==== Given information ====
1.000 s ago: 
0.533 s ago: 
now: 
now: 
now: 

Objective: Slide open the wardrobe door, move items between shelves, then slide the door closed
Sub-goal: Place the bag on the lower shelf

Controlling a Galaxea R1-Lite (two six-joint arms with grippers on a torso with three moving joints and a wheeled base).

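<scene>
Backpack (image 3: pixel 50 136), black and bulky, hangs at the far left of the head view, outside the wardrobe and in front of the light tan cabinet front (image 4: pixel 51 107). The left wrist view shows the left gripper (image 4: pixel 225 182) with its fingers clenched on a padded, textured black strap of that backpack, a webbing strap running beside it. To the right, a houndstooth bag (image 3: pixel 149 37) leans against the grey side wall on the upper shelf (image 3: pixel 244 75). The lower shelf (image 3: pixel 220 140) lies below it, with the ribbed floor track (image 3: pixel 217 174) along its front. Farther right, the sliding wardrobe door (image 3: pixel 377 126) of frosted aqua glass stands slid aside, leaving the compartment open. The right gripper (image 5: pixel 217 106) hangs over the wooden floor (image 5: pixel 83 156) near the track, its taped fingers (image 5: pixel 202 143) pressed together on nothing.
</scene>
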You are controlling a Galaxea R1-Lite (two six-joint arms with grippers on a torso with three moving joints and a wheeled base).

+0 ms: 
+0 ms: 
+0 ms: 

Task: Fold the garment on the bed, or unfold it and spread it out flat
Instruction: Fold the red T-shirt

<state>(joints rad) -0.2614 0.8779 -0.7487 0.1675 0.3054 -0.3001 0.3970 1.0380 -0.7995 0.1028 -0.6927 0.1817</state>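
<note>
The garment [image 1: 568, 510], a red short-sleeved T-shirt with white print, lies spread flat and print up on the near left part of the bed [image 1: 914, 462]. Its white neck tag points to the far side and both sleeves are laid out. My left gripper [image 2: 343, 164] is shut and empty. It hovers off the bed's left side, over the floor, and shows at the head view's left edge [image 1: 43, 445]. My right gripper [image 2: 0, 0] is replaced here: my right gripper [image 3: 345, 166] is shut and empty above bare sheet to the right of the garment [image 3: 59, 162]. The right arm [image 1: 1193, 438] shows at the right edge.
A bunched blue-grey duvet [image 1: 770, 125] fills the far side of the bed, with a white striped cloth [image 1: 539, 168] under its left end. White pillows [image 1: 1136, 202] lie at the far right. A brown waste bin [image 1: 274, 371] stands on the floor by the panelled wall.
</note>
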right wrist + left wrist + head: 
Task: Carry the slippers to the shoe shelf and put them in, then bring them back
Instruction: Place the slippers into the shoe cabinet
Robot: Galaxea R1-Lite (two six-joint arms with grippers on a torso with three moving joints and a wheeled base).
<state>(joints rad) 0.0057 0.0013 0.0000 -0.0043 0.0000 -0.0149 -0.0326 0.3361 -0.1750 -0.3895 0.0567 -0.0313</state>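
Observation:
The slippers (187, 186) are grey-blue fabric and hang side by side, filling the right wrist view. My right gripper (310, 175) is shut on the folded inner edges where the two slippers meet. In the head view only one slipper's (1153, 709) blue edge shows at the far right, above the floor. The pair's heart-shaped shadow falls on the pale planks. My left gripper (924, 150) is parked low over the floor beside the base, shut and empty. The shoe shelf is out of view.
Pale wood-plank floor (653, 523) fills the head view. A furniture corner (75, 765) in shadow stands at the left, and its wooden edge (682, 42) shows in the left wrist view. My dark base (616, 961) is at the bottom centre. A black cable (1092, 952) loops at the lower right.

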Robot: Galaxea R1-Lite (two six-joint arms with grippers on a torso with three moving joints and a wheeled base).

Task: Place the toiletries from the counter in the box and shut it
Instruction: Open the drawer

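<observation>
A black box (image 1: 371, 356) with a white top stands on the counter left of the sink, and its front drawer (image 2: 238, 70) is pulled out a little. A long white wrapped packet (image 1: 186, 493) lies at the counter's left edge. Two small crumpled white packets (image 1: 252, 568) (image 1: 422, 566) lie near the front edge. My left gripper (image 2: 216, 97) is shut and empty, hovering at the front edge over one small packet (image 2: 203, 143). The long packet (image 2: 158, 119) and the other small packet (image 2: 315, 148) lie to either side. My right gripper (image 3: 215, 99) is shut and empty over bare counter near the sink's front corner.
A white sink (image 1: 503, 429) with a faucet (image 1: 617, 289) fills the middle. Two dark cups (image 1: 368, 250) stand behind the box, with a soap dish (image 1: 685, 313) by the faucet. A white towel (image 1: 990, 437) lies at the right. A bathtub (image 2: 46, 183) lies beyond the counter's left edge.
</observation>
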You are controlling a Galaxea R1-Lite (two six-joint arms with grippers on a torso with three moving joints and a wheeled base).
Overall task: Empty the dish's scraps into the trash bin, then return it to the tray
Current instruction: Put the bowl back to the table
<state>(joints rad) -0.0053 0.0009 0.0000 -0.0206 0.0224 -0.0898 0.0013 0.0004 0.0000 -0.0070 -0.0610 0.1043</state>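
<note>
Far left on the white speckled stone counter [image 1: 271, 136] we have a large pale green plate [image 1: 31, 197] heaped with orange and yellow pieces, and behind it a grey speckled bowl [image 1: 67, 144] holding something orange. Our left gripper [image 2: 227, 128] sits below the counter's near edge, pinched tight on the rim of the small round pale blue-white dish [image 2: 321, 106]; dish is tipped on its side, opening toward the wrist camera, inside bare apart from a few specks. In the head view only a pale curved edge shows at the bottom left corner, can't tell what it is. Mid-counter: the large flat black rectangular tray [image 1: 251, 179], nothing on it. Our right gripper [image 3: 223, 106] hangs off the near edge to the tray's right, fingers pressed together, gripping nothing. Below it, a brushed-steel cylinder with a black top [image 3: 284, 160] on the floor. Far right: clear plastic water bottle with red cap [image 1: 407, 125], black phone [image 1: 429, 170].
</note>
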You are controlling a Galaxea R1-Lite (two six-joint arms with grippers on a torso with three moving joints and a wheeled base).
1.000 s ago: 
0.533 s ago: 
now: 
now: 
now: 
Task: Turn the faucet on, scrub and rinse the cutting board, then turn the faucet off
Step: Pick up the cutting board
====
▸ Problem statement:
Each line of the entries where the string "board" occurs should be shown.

▸ Solution to this task:
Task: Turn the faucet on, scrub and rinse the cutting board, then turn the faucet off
Step: Pick up the cutting board

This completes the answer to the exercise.